Revising My Views of the Right
The changes I’m making to my course on American conservatism this semester

A little over a year ago, I published a post about the course I was preparing to teach at Penn in the Fall 2024 semester. Titled “Conservatism in Theory and Practice,” the seminar (for first-year undergraduates) was organized around an implied argument or overarching interpretation of the American right: Some on the right are Burkeans favoring prudence, defending tradition, and embracing moderate reform against demands for revolutionary change; but others follow Joseph de Maistre in believing themselves to live on the far side of a revolutionary rupture that must be reversed or actively destroyed in order to make possible a new beginning founded on primordial authority.
Those in the first group are conservatives; the second are reactionaries. My idea for the course was to have students apply these distinctions to various figures on the American right down through the decades and centuries.
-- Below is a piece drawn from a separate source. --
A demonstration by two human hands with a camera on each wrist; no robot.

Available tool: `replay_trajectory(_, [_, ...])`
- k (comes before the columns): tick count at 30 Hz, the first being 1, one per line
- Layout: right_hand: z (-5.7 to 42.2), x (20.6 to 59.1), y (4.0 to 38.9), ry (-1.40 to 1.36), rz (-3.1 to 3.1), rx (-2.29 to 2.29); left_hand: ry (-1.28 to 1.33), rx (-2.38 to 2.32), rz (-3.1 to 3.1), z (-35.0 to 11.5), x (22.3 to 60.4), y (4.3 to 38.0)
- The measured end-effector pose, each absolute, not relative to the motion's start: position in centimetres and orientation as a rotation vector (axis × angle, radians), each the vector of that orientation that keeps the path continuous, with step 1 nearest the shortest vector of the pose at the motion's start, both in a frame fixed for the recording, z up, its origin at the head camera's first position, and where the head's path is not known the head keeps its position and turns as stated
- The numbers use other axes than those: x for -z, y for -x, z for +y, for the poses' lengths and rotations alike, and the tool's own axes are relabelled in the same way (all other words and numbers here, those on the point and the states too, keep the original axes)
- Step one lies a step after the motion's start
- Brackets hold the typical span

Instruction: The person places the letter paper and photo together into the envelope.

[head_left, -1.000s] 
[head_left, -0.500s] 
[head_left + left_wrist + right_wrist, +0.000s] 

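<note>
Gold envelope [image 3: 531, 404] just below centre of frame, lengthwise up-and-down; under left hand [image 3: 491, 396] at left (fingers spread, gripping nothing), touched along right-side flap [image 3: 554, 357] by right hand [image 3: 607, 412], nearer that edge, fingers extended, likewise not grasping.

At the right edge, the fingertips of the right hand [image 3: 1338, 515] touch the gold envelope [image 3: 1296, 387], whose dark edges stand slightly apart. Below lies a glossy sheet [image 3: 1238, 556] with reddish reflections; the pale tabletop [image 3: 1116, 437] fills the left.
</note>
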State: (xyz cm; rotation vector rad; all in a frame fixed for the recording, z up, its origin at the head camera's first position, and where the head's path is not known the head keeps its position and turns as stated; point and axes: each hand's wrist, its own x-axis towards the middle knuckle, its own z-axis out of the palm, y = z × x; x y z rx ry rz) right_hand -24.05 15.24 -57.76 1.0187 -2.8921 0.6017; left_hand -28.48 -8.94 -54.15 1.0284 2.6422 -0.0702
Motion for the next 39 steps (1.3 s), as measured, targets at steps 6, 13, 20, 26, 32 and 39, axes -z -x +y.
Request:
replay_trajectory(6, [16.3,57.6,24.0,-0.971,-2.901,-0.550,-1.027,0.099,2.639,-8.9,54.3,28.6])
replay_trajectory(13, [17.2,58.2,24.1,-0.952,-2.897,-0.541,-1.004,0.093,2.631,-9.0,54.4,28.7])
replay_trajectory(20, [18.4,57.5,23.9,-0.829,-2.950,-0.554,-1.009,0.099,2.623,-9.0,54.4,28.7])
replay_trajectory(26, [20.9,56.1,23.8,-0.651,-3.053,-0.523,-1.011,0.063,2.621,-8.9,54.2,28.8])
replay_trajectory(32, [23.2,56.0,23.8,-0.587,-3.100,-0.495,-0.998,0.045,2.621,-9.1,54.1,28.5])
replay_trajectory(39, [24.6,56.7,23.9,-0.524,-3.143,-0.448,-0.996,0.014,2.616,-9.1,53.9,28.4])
But by the end of the semester, I had already begun to question this schematic approach to the material. I captured that unsettledness in a follow-up post from December 20, 2024—published at the end of the class, just after Donald Trump’s second, bigger victory in the presidential election, and exactly one month before the start of Trump 2.0. There just seemed to be too much variation in the right over time to place people and ideas into one of two camps: conservatism in practice had tripped up my ambition to say something big and sweeping about conservatism in theory. So I was mainly left to suggest there was no way of synthesizing the material into a coherent story of the American right.
Yet as I prepare to teach the course again, eight months into the second Trump administration, my mind has begun to do what it was too overwhelmed to accomplish last fall. On paper, I haven’t changed all that much about the class. But the way I’m thinking about the material has begun to coalesce into a new story that makes somewhat better sense of where we’ve been and where we find ourselves today.